*INSTRUCTIONS TO FOLLOW*: Once you reach the line containing "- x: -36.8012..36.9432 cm" in the entries below, write out that line and each one after it down to the line containing "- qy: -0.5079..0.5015", exactly and with nothing added.
Start of RECORD EXCERPTS
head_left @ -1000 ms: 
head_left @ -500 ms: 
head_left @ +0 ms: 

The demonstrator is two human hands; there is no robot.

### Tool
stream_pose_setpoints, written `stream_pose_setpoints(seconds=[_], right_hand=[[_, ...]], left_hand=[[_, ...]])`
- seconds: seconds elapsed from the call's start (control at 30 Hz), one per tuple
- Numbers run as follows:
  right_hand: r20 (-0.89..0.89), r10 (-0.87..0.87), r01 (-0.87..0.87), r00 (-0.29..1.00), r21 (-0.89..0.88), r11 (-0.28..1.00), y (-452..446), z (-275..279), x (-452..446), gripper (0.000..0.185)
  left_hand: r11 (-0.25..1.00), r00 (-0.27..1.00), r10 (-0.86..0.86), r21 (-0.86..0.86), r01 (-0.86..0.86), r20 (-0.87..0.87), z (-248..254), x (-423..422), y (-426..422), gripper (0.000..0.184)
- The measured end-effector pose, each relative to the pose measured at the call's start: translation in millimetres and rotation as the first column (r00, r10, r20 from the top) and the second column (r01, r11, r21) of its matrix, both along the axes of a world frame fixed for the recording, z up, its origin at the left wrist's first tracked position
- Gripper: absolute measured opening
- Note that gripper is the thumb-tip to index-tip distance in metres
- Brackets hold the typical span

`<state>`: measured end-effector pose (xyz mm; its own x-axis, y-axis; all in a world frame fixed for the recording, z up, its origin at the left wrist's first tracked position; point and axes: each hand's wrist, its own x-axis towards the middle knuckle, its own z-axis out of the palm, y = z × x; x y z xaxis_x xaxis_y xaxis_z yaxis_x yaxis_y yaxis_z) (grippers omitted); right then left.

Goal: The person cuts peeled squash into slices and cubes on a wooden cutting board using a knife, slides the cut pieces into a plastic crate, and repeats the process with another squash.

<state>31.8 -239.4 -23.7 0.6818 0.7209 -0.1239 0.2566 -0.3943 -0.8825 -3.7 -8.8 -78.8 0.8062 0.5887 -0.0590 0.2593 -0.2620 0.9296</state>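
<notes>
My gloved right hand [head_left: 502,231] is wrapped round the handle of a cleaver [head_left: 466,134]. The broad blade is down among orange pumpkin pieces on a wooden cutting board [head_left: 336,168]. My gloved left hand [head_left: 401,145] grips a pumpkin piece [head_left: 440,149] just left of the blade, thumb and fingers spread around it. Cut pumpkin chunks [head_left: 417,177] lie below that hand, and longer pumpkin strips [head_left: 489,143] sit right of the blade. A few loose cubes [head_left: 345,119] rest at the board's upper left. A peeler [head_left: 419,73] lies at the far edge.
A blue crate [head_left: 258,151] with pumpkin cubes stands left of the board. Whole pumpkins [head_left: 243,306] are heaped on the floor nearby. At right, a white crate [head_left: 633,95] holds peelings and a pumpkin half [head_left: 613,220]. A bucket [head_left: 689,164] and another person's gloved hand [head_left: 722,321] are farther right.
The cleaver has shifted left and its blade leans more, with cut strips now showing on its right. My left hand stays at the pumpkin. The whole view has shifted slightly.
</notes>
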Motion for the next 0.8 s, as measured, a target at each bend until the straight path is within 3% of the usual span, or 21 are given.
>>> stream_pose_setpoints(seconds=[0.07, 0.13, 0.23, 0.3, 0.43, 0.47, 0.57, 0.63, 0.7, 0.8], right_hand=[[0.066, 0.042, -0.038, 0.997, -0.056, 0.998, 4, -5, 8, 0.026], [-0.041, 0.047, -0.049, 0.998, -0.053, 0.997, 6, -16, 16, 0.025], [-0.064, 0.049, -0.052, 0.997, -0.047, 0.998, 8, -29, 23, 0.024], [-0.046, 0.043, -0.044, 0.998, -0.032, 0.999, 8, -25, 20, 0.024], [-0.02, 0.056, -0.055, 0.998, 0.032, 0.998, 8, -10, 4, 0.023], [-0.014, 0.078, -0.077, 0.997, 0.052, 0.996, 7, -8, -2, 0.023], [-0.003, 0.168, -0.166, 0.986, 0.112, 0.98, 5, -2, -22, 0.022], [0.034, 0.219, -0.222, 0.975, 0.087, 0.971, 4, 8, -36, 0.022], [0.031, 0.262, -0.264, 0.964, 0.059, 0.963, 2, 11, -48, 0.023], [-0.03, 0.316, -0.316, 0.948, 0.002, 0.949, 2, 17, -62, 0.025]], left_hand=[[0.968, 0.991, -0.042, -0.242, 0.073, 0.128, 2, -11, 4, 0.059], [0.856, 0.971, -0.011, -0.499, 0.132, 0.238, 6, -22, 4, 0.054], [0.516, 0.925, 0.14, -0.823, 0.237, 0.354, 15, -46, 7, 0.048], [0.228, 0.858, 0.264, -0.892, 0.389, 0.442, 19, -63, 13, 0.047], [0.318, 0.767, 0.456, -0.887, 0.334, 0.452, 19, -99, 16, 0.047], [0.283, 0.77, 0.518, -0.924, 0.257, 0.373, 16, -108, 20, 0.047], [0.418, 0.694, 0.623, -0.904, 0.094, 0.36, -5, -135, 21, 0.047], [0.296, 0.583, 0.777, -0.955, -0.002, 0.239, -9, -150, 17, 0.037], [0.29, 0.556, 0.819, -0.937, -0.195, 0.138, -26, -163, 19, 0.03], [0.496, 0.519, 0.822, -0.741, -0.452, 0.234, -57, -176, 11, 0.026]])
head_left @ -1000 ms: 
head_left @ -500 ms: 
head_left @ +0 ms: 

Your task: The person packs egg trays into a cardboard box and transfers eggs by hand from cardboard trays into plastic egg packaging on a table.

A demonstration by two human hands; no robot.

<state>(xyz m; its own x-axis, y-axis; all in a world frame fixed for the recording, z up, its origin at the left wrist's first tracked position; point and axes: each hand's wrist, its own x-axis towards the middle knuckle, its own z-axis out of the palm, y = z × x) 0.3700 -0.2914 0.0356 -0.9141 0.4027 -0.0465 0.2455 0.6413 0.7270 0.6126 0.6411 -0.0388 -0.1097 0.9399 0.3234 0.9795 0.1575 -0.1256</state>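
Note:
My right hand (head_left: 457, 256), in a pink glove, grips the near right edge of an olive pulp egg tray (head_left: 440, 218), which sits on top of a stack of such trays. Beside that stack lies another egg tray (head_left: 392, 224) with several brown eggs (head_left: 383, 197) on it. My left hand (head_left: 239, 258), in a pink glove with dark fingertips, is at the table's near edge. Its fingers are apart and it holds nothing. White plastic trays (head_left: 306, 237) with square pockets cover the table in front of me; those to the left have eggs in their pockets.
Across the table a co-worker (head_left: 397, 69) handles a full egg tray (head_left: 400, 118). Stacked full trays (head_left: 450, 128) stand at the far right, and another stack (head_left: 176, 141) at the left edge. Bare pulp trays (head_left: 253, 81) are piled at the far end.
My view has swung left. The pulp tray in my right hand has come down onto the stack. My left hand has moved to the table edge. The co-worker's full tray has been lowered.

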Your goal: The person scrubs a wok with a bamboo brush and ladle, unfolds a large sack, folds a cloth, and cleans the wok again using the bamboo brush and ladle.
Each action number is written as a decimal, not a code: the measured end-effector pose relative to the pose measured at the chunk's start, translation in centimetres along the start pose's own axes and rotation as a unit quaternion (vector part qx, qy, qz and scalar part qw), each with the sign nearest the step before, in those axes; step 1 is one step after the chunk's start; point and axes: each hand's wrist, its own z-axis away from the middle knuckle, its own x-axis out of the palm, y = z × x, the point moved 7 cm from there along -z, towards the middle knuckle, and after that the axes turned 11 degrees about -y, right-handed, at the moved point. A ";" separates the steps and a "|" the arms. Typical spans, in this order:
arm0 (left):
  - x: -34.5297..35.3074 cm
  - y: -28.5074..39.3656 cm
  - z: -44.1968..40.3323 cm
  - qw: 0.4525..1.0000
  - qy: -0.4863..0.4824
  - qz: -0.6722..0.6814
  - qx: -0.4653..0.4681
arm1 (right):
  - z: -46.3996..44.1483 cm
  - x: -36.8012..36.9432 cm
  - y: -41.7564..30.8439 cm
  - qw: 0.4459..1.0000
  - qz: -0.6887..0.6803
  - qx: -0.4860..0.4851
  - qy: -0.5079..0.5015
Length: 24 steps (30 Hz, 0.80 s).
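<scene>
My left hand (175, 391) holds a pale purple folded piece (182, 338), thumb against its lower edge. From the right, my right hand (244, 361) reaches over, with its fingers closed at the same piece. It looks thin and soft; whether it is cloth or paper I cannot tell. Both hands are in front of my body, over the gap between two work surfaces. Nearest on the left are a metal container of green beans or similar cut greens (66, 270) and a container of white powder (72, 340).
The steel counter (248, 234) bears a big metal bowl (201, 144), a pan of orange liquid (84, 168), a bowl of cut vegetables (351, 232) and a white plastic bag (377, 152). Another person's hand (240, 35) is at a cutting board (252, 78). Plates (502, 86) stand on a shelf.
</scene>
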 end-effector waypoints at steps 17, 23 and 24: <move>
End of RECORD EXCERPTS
*FINISHED TASK*:
  - x: -36.8012..36.9432 cm
  - y: -41.7564..30.8439 cm
  - qw: 0.4459..1.0000
  - qz: -0.6887..0.6803
  - qx: -0.4860..0.4851
  - qy: -0.5079..0.5015

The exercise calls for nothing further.